Simply put, a tight labor market (i.e., low immigration) is the best social policy.

There’s no doubt that various flavors of bigotry drove much of the support for the 1924 law, with hokum about “Nordic superiority” and whatnot, leading to a system of national origin quotas that favored certain nations and disfavored others.

But, this being the 1920s, there was racialist nonsense on both sides of the debate.

Some opponents of immigration restriction, especially in the South, wanted more Southern and Eastern European immigration for explicitly racialist reasons.

One writer, a professor no less, wrote in opposition to immigration restriction because, “[b]y its lack of initiative and inventive genius the black race has acted as a hindrance to progress.” (And that’s one of the more polite sentiments.)
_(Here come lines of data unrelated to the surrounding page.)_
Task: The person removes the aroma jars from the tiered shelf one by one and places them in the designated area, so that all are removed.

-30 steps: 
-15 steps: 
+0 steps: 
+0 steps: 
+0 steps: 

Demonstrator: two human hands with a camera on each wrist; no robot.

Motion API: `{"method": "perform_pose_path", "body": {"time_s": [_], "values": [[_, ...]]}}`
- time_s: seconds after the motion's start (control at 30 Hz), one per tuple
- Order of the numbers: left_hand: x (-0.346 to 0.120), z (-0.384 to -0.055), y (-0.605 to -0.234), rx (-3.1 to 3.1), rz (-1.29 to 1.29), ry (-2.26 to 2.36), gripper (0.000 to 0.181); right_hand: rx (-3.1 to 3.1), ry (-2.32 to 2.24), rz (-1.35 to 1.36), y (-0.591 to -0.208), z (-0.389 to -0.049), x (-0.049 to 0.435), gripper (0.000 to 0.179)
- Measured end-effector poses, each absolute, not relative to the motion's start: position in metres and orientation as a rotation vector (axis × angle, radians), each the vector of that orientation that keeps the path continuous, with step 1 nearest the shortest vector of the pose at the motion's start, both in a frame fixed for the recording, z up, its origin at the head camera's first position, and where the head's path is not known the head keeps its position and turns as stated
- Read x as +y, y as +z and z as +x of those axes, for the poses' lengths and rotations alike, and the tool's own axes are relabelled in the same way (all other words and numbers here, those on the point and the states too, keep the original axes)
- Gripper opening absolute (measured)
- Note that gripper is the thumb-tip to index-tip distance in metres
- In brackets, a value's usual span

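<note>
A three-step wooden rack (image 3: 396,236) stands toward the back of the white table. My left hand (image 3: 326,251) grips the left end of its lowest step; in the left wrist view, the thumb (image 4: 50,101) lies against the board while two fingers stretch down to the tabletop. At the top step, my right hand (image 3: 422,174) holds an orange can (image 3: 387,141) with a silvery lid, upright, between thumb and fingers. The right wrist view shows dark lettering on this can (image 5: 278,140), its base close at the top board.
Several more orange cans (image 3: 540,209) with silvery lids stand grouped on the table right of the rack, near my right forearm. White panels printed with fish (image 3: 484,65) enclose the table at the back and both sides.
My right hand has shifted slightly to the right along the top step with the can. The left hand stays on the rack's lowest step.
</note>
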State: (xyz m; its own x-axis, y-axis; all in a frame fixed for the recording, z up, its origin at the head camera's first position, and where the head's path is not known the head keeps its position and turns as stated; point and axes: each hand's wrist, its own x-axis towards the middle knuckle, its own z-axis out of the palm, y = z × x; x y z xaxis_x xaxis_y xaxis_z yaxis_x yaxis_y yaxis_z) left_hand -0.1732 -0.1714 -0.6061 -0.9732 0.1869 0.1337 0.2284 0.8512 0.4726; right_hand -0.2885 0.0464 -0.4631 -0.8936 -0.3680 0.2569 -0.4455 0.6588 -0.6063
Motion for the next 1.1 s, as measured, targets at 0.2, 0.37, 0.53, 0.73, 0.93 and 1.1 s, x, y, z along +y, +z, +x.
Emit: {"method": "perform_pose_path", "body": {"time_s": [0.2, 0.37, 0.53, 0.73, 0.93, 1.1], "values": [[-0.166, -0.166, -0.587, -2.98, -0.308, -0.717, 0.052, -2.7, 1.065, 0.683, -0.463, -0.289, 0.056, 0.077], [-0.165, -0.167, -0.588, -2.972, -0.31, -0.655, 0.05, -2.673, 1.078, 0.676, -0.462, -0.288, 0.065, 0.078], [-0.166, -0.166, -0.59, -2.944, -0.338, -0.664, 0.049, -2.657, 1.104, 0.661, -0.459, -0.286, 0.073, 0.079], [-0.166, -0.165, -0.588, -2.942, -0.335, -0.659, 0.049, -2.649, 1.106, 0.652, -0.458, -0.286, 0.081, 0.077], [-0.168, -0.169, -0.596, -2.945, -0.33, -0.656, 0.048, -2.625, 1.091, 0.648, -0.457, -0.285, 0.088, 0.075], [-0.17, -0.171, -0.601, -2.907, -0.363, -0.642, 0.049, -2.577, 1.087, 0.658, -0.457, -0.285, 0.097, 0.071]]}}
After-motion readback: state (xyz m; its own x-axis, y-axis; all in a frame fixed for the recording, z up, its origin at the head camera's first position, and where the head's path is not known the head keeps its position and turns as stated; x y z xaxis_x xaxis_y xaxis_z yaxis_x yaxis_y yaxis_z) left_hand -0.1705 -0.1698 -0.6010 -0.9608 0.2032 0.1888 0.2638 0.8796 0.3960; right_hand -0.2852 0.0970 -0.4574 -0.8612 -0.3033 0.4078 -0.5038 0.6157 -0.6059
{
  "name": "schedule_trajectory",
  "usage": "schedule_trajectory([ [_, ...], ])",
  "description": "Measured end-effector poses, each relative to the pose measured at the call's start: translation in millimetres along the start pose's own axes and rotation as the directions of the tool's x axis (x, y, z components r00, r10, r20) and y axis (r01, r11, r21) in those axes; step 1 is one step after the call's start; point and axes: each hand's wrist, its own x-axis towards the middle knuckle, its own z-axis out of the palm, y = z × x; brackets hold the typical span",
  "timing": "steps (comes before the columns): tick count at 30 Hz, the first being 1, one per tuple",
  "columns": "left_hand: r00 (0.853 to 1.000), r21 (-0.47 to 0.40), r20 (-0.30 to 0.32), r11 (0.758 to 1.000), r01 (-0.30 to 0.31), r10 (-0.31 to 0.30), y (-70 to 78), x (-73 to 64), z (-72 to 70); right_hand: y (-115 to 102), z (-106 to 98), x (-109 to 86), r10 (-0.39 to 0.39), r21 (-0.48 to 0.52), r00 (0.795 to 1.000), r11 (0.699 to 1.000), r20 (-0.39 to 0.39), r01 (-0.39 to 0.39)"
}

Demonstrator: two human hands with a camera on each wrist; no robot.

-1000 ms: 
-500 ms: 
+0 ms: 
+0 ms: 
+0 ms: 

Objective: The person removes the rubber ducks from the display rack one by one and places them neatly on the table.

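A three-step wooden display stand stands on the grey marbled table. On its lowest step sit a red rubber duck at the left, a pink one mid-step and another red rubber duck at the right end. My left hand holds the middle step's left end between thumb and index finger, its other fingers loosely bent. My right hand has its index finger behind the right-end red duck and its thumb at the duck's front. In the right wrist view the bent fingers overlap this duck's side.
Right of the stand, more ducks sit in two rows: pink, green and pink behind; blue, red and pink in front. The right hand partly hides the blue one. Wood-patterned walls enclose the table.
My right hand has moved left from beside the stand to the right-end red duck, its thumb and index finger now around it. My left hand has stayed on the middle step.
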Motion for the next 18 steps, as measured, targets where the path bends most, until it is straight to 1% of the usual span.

But the sponsor of the 1924 law in the House, Rep. Albert Johnson (R-Wash.), denied any ideas of racial superiority or inferiority; as he said on the House floor, “It makes no difference from whence they come — too many come.”

Our situation today is not unlike that of 1924.

We have experienced more than a half-century of another Great Wave of immigration, unintentionally sparked by the 1965 immigration law, that undid the ethnically discriminatory national origins quotas of 1924, but failed to cap the overall number of newcomers.

The result has been the largest wave of immigration ever, with arrival of more than 40 million legal immigrants, plus millions more illegal immigrants.

It’s been supercharged under President Biden, with at least 6.4 million — that we know about — entering the country since he was inaugurated.

As a result, the foreign-born share of our population is now the highest in history, exceeding anything from the prior Great Wave; in March this year, immigrants made up 15.6% of America’s residents, and without changes in policy, nearly one in four people living here will be from abroad by 2040.

The 1924 law bore the marks of the obsolete racial fixations of its time, but had astonishingly positive consequences for all Americans.

The 1965 law was well-intentioned, but has caused immigration to spin out of control.

We should be able to combine the best of the two approaches to bring an end to this latest Great Wave, and give America another much-needed breather.